*Task instructions*:
Only the lines below from the one that holds "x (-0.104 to" through the one that holds "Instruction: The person" should appear in the answer, copied exactly, end lines included and pictures omitted.

*The data*:
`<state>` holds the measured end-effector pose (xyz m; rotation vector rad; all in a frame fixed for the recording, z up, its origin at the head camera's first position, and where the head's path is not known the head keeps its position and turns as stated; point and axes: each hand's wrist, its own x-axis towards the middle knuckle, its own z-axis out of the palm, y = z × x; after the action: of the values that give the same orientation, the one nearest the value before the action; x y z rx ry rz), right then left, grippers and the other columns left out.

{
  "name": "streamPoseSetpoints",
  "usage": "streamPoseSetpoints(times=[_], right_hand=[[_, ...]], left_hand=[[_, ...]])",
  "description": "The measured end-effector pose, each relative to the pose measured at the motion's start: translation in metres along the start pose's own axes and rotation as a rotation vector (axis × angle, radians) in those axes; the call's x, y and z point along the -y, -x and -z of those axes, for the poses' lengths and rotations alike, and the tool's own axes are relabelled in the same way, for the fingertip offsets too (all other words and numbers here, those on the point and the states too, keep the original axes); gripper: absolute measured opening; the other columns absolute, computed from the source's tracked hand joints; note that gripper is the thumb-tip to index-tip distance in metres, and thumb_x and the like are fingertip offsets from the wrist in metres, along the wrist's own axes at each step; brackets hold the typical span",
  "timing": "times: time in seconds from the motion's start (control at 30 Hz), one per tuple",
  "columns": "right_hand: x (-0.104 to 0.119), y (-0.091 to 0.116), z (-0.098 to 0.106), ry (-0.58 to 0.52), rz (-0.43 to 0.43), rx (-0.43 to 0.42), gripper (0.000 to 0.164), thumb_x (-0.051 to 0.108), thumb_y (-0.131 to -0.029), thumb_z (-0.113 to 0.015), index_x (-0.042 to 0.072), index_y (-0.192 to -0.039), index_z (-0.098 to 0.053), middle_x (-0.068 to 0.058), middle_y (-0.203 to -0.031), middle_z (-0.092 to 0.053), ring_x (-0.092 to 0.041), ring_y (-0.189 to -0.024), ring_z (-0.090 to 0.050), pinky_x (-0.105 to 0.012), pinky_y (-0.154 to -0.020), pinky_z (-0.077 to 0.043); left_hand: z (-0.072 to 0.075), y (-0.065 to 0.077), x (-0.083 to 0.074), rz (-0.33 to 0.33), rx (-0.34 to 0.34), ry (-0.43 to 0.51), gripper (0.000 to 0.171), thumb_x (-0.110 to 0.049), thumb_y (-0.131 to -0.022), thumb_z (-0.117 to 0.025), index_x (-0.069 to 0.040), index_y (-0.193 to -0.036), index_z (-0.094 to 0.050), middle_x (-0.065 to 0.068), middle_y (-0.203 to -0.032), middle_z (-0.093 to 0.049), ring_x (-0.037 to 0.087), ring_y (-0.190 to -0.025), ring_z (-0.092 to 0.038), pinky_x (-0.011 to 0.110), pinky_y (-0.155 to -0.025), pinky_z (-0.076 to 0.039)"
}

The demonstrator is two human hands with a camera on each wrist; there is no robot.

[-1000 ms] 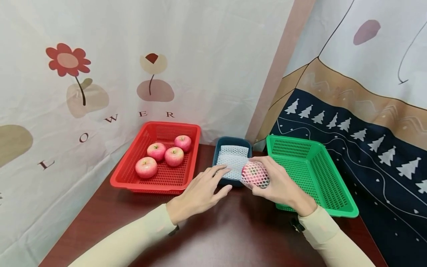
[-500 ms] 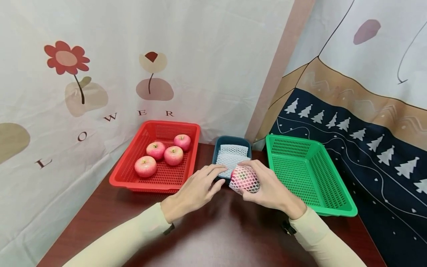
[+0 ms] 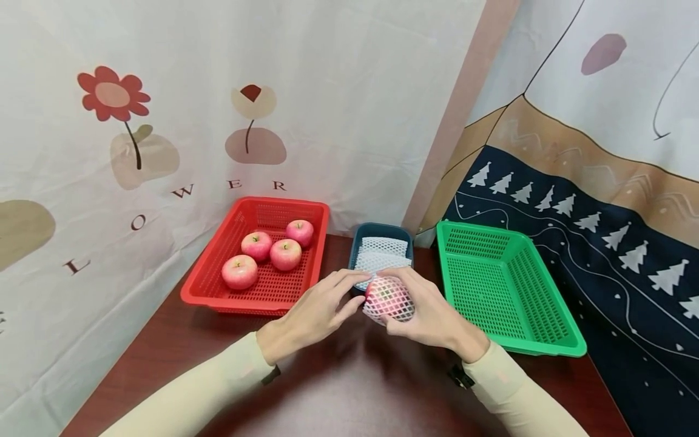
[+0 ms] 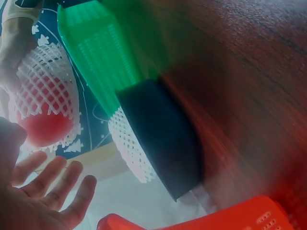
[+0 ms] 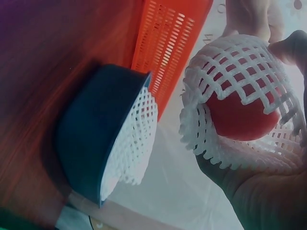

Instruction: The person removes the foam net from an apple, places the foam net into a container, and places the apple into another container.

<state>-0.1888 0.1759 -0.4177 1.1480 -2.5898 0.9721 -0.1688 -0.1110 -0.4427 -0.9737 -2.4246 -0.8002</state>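
My right hand (image 3: 437, 315) grips an apple (image 5: 242, 120) in a white foam net sleeve (image 3: 389, 298), held up in front of the small dark blue tray. In the right wrist view, part of the red skin shows bare where the net ends. To the left, my left hand (image 3: 311, 315) reaches toward the sleeve with its fingers extended and spread in the left wrist view; in the head view its fingertips lie at the net's edge, and I cannot tell whether they touch. Several white foam nets (image 3: 382, 246) lie in the dark blue tray (image 3: 357, 233).
A red basket (image 3: 192, 294) with several bare apples (image 3: 239, 272) stands on the left of the brown table (image 3: 349, 388). On the right is a green basket (image 3: 551, 291). Printed curtains hang behind the table.
The right hand has carried the netted apple left and slightly down, from beside the tray to in front of it, closer to the left hand. The left hand has shifted slightly left.
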Motion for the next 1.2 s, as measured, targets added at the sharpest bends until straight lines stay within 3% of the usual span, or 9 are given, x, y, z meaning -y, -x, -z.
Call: streamPoseSetpoints(times=[0.33,0.7,0.97,1.2], right_hand=[[-0.003,0.0,-0.006,-0.051,0.026,-0.015,0.083,0.033,-0.089,-0.092,0.026,-0.163,-0.056,0.005,-0.153,-0.069,-0.009,-0.124,-0.069,-0.032,-0.101,-0.068],[-0.007,0.002,-0.01,-0.102,-0.009,-0.039,0.081,0.036,-0.091,-0.091,0.021,-0.161,-0.052,0.002,-0.145,-0.072,-0.009,-0.113,-0.071,-0.029,-0.094,-0.066],[-0.01,0.005,-0.019,-0.128,-0.044,0.011,0.078,0.036,-0.091,-0.09,0.021,-0.158,-0.053,-0.001,-0.143,-0.071,-0.01,-0.114,-0.07,-0.03,-0.096,-0.066],[-0.014,0.011,-0.034,-0.15,-0.096,0.094,0.081,0.033,-0.086,-0.09,0.023,-0.157,-0.053,0.005,-0.138,-0.071,-0.008,-0.112,-0.07,-0.028,-0.096,-0.064]], left_hand=[[0.007,0.004,0.004,-0.002,0.048,0.085,0.059,-0.029,-0.108,-0.085,-0.018,-0.163,-0.066,0.0,-0.159,-0.069,0.015,-0.147,-0.068,0.037,-0.125,-0.06],[0.007,0.005,0.006,-0.035,0.062,0.101,0.065,-0.029,-0.105,-0.089,-0.016,-0.164,-0.063,0.002,-0.161,-0.067,0.017,-0.149,-0.067,0.038,-0.126,-0.059],[0.007,0.008,0.008,-0.051,0.064,0.083,0.063,-0.03,-0.105,-0.089,-0.017,-0.162,-0.065,0.001,-0.16,-0.068,0.015,-0.149,-0.067,0.039,-0.129,-0.056],[0.004,0.012,0.008,-0.065,0.055,0.081,0.058,-0.027,-0.106,-0.087,-0.014,-0.159,-0.067,0.001,-0.157,-0.069,0.016,-0.148,-0.068,0.04,-0.127,-0.057]])
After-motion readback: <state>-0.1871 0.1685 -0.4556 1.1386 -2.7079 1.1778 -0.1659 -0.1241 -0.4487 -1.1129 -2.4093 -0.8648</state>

*Solution to the exercise*:
  "columns": "right_hand: x (-0.104 to 0.119), y (-0.091 to 0.116), z (-0.098 to 0.106), ry (-0.58 to 0.52), rz (-0.43 to 0.43), rx (-0.43 to 0.42), gripper (0.000 to 0.164), thumb_x (-0.051 to 0.108), thumb_y (-0.131 to -0.029), thumb_z (-0.113 to 0.015), index_x (-0.042 to 0.072), index_y (-0.192 to -0.039), index_z (-0.098 to 0.053), middle_x (-0.068 to 0.058), middle_y (-0.203 to -0.031), middle_z (-0.092 to 0.053), ring_x (-0.092 to 0.041), ring_y (-0.189 to -0.024), ring_z (-0.090 to 0.050), pinky_x (-0.105 to 0.012), pinky_y (-0.154 to -0.020), pinky_z (-0.077 to 0.043); left_hand: z (-0.072 to 0.075), y (-0.065 to 0.077), x (-0.083 to 0.074), rz (-0.33 to 0.33), rx (-0.34 to 0.34), ry (-0.43 to 0.51), gripper (0.000 to 0.171), thumb_x (-0.110 to 0.049), thumb_y (-0.131 to -0.022), thumb_z (-0.117 to 0.025), index_x (-0.069 to 0.040), index_y (-0.193 to -0.036), index_z (-0.094 to 0.050), middle_x (-0.065 to 0.068), middle_y (-0.203 to -0.032), middle_z (-0.093 to 0.049), ring_x (-0.037 to 0.087), ring_y (-0.190 to -0.025), ring_z (-0.092 to 0.038), pinky_x (-0.011 to 0.110), pinky_y (-0.155 to -0.025), pinky_z (-0.076 to 0.039)"
}

The demonstrator is two human hands with a camera on each wrist; there is no robot.

[-1000 ms] 
[-500 ms] 
[+0 ms] 
[+0 ms] 
[+0 ms] 

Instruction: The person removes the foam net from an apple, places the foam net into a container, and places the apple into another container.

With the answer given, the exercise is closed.